On Thu, 5 Jan 2023 at 08:06, Ihor Radchenko <[email protected]> wrote:
>
> Eduardo Ochs <[email protected]> writes:
>
> > sorry, I thought that that would be something like a 5-line change... =(
> >
> > A few messages again I mentioned that one of my plans for these holidays
> > was to learn several techniques for debugging elisp that I've postponing
> > learning for ages. I'll do that and then I'll try solving this problem
> > again.
>
> One way could be M-x debug-on-entry <RET> read-char-exclusive <RET> and
> then running the dispatcher. This will pause Elisp execution and leave
> the export menu buffer actionable.
>
> However, I doubt that you can make much use of the buffer itself - it is
> nothing but text. You need to read the source to understand the logic.

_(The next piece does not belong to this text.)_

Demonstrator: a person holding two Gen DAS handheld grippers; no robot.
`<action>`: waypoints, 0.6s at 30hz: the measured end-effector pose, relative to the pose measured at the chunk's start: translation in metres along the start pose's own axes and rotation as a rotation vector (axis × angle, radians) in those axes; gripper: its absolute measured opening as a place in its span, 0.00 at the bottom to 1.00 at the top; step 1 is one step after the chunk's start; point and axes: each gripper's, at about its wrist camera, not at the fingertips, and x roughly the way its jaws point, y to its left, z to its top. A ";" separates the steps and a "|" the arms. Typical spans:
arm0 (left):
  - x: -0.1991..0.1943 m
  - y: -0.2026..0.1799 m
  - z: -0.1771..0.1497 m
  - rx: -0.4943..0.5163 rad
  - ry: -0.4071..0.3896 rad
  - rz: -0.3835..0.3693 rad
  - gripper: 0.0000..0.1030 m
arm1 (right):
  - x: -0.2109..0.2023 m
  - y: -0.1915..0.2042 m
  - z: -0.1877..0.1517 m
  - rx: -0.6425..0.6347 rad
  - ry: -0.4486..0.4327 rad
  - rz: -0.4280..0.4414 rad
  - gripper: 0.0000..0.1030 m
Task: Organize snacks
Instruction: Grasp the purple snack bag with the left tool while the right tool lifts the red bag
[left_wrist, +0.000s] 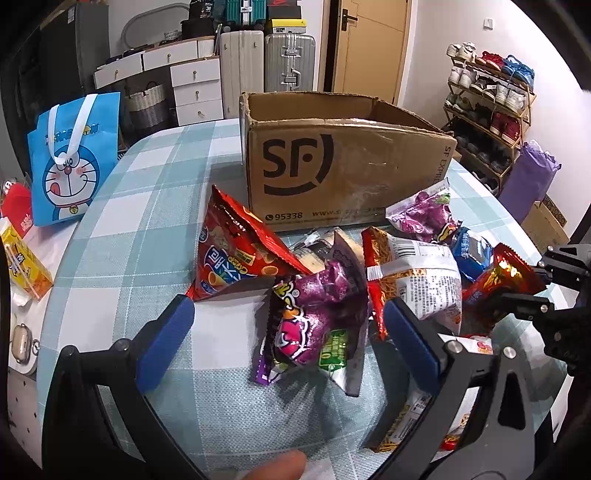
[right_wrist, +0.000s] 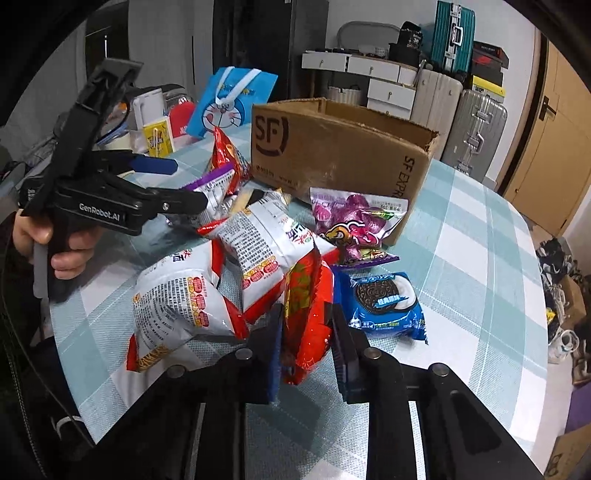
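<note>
Altogether, seven snack packets can be counted in a loose heap on the checked tabletop (right_wrist: 480, 229), just in front of one open cardboard box (right_wrist: 343, 147): two purple packets (right_wrist: 354, 218), one leaning against the box and the other (left_wrist: 314, 321) lying nearer the left gripper; two white noodle packets (right_wrist: 184, 299) side by side, one partly over the other; one blue cookie packet (right_wrist: 384, 302) flat beside the heap; one tall red chip bag (left_wrist: 236, 251) propped up near the box's corner; and one red packet (right_wrist: 306, 314). The right gripper (right_wrist: 306, 332) has its fingers clamped on that red packet, which stands upright between the pads, close against the white packets and the blue one. The left gripper (left_wrist: 284, 321) hangs with its fingers spread wide on either side of the nearer purple packet, not pressing on it; a white packet crowds its right finger (left_wrist: 410, 332). A hand (right_wrist: 66, 247) grips the left gripper's handle. Beyond the tabletop's far edge stand one blue cartoon bag (left_wrist: 70, 162) and one yellow carton (left_wrist: 26, 266). Behind the box are two upright suitcases (left_wrist: 266, 62) and a white chest of drawers (left_wrist: 184, 77); a shoe rack (left_wrist: 487, 110) stands off to the side.
</note>
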 end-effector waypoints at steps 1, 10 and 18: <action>0.001 0.000 -0.001 -0.003 0.003 -0.003 0.99 | -0.001 0.000 0.000 -0.001 -0.001 0.003 0.22; 0.010 0.002 -0.003 -0.024 0.049 -0.054 0.93 | -0.023 -0.007 0.005 0.043 -0.101 0.004 0.22; 0.027 0.011 -0.006 -0.068 0.098 -0.137 0.66 | -0.026 -0.014 0.007 0.082 -0.129 0.004 0.22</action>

> You can use the source code links Jean provided.
Hi Ihor,
thanks, good idea! A few days ago I had a similar idea, but mine
was worse... I found, by running this,
(find-orggrep "grep --color=auto -nH --null -e read-char-exclusive *.el")
that `read-char-exclusive' appears in 29 places in the Org
source, and I was thinking of replacing some of them by a
`my-read-char-exclusive', and then set a breakpoint in
`my-read-char-exclusive'...
I have just tried running this in an Org file,
(debug-on-entry 'read-char-exclusive)
(eek "C-c C-e")
(cancel-debug-on-entry 'read-char-exclusive)
and after running the first two sexps above with my favorite
variant of `C-x C-e' the backtrace showed me that this
(find-efunction 'org-export--dispatch-action "read-char-exclusive")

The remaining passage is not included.